Briga pelo poder em uma Londres violenta

Logo no primeiro episódio, dá para perceber que Gangs of London não está para brincadeira. Há uma briga de bar que quer ser a definitiva, e a luta com um açougueiro (usado aqui de maneira figurativa) que é tão absurda quanto divertida. Tudo fica mais claro ao descobrir que o criador da série, cujos nove primeiros episódios passam a partir deste domingo na plataforma de streaming Starzplay, é o galês Gareth Evans, diretor de Operação Invasão.

Em ambas as cenas, o protagonista é Elliot (Sope Dirisu), um sujeito misterioso que está tentando ascender na principal família do crime em Londres, os Wallace. Para Dirisu, fazer essas sequências de luta elaboradas foi aliar duas de suas paixões. “Eu fiz muito esporte: rugby, futebol americano, karatê e judô. Sempre amei usar meu corpo”, disse o ator inglês de 29 anos.

Várias das sequências terminam em sangue, muito sangue. “A violência, para Gareth, é parte integrante da narrativa”, disse Dirisu. “Não acho que seja gratuita. É uma representação honesta. A ideia é levar o espectador para dentro da briga, em vez de assistir de fora. Mas para mim a série é muito mais do que a violência, é sobre os relacionamentos entre os personagens e as diferenças de geração nas famílias e grupos de amigos. Então temos cenas de luta excelentes e estamos orgulhosos, mas não é só isso.”

Elliot, sejam quais forem seus motivos, está se metendo numa verdadeira guerra. Os Wallace acabaram de perder seu patriarca num assassinato brutal e tentam se manter no topo, enquanto grupos rivais – a máfia albanesa, os curdos lutando pela independência de seu país, o cartel paquistanês – buscam tomar sua posição, até porque o herdeiro, Sean (Joe Cole), só quer saber de vingança. É uma verdadeira Torre de Babel, como Londres é mesmo na realidade. “Esse é uma das maiores satisfações de trabalhar na série”, disse Dirisu. “Gareth mesmo disse que, andando numa rua da cidade, você ouve dezenas de línguas diferentes.
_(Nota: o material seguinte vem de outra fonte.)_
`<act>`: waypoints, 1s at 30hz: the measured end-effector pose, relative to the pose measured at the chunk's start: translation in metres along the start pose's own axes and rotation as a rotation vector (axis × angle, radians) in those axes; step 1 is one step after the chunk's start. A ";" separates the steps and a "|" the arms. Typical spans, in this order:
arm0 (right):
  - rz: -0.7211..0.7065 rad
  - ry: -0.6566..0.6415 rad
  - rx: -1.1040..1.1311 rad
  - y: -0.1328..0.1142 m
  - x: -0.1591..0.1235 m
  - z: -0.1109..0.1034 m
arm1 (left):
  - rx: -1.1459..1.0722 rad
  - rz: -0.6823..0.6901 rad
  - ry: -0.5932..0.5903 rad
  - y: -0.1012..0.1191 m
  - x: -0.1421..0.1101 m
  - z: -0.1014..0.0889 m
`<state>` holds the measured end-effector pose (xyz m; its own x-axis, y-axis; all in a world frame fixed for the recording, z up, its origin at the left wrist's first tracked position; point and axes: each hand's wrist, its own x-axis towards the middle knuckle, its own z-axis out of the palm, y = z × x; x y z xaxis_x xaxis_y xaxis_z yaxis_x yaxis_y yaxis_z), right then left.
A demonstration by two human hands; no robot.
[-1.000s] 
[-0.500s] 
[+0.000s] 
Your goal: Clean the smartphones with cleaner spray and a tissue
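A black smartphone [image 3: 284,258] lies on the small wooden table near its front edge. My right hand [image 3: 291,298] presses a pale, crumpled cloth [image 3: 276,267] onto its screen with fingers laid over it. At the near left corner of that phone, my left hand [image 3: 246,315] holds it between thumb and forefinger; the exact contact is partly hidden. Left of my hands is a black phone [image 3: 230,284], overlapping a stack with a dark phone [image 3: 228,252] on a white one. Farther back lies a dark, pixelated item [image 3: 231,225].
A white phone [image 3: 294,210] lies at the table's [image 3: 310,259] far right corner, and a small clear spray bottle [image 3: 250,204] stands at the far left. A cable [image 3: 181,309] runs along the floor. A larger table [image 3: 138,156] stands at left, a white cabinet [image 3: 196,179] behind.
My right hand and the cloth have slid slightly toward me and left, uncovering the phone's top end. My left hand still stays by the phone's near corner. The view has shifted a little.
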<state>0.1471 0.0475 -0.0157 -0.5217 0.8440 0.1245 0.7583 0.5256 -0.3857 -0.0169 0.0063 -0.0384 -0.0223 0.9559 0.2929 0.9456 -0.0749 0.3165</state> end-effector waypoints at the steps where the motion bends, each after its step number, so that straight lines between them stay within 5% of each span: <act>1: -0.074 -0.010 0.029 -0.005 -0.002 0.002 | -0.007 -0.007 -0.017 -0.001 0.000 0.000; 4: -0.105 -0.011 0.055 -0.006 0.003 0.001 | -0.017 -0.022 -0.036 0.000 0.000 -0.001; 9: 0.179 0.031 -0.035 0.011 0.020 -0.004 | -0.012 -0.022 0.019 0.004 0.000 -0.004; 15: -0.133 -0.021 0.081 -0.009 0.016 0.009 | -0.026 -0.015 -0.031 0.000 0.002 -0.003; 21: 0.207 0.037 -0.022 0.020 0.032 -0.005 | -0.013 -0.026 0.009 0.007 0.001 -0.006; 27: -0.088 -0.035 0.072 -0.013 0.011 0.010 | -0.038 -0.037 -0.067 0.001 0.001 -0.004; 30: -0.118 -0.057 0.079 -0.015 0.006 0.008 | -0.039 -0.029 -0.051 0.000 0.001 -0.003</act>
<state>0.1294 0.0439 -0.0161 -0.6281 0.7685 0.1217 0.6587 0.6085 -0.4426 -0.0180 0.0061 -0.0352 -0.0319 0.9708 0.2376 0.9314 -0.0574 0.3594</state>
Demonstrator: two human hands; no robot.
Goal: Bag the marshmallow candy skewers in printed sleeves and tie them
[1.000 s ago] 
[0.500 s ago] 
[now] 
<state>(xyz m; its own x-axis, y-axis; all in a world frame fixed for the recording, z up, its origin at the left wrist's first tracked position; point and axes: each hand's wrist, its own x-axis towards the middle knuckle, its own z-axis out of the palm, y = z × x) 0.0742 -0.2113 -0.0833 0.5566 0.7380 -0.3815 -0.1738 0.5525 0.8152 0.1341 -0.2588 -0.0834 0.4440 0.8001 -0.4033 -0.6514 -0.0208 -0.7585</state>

Então retratar a natureza cosmopolita de Londres não era só verdadeiro e honesto, mas algo primordial na nossa série.

E fica muito mais interessante do que ter gângsteres brancos apenas.” Para ele, diversificar os contadores de história na frente e atrás das câmeras é motivo de felicidade. “Compartilhar cultura e experiência com pessoas que não se parecem conosco é uma das maneiras de aprender mais sobre o mundo.”

São quase todos imigrantes que tiveram na criminalidade uma saída para a pobreza e o preconceito. Há uma fala de Ed Dumani (Lucian Msamati), fiel escudeiro do agora morto Finn Wallace (Colm Meaney), sobre como eles se uniram no preconceito que sofriam, o primeiro por ser um imigrante e negro, o segundo, por ser imigrante irlandês. “As portas estavam fechadas, eles não tinham oportunidades, então fizeram coisas horríveis para sobreviver”, afirmou Dirisu, filho de nigerianos.

Dirisu tem razão ao dizer que, em meio às lutas e tiroteios, há muitas cenas dramáticas entre os personagens e conflitos entre pais e filhos, principalmente. Elliot, por exemplo, precisa cuidar de seu pai, um ex-boxeador que ficou com os movimentos comprometidos, e tenta evitar ter o mesmo fim que ele. Sean está tentando se provar para seu pai, que não está mais lá. Filho do chefão da heroína Asif Afrid (Asif Raza Mir), Nasir Afridi (Parth Thakerar) quer deixar os negócios da família de lado e se tornar o novo prefeito de Londres.

Gangs of London tem violência, briga pelo poder, personagens com problemas com os pais – e Michelle Fairley, mais conhecida como Catelyn Stark, no papel da viúva rde Finn Wallace. Não por acaso, a série, que já teve sua segunda temporada confirmada, está sendo comparada a Game of Thrones, só que numa cidade cosmopolita, com seus personagens usando ternos bem cortados. “Eu consigo entender por que as pessoas ligam as duas”, disse Dirisu. “São famílias ou casais brigando pelo poder e exploramos cada uma delas e de seus membros. Há diferenças grandes também, como o tipo de armas. Mas quem vai reclamar de ser comparado com uma série de tanto sucesso? Espero que possamos ter o mesmo destino.”

As informações são do jornal O Estado de S. Paulo.